In 1882, he was appointed Judge of the First District of Oahu, and in 1884 was appointed Police Justice of Honolulu.[4] He was commissioned Third Associate of the Hawaii supreme court in December 1886.[5] Upon the death of justice Edward Preston on January 17, 1890, Bickerton replaced him as Second Associate Judge.[1]
After the death and funeral of Liliʻuokalani's brother Kalākaua, she demanded the resignation of his entire cabinet. The ministers stonewalled, and took their case to the supreme court. On February 25, 1891, Chief Justice Albert Francis Judd, and associate justices Bickerton and Sanford B. Dole, were in concurrence with the queen, with associate justice Lawrence McCully dissenting. The queen had a new cabinet in place the same day as the supreme court ruling. Liliuokalani appointed Bickerton to her privy council of state on March 7, 1891.[6]
Bickerton was a widower with three children when he married Australian Frances T. Spencer, who also had a child with him. He died of pneumonia on December 12, 1895, and was buried at Nuuanu cemetery.[1]
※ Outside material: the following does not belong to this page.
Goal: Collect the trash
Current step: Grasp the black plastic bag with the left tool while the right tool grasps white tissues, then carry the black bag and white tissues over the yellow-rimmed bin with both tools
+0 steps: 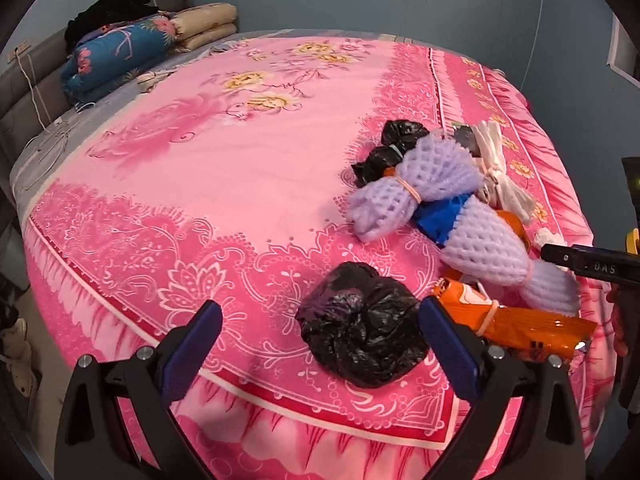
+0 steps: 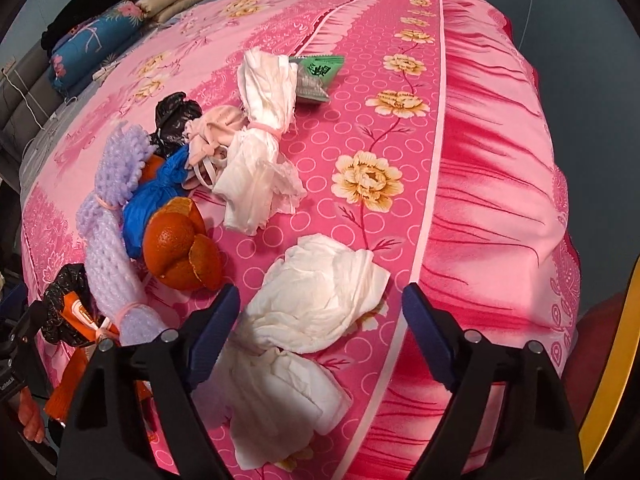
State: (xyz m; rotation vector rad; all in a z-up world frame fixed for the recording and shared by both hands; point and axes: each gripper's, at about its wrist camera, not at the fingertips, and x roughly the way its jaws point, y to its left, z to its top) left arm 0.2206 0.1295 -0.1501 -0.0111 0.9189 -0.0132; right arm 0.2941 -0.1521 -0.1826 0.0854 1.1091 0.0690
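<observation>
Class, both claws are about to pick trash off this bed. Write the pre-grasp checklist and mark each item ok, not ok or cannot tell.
1. Left claw open: ok, jaws spread wide.
2. Left claw lined up on a target: ok, the black bag ball lies between its fingers.
3. Right claw open: ok.
4. Right claw lined up: ok, the white tissue bundle sits between its fingers.
5. Black bag ball free of neighbours: cannot tell, the orange wrapper lies close beside it, behind a finger.
6. Somewhere to drop the trash: cannot tell, no bin shows in either view.
</observation>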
Rev. Alex Mackintosh of Saint Andrew's Cathedral officiated over the services in the Bickerton home, followed by a cortege befitting a member of the highest level of government. Justices of the supreme court marched along with Republic of Hawaii president Sanford B. Dole and members of the government cabinet, escorted by the Honolulu police. At the Executive Building (Iolani Palace), the cortege was joined by a military escort. The Royal Hawaiian Band, renamed the "Government Band" after the overthrow of the monarchy,[7] provided the music. The general public was invited to join the cortege alongside representatives of the domestic and counselor corps. Pall bearers were the dean of the consular corps Frederick A. Schaefer, William Fessenden Allen, judges William Austin Whiting and John Alfred Magoon, diplomat H. A. Widermann, minister of foreign affairs Henry E. Cooper, as well as Alfred S. Hartwell, Cecil Brown, Henry Smith, S. K. Ka-ne, George C. Ross, Lorrin A. Thurston, and dean of the counselor corps Frederick A. Schaefer.[8]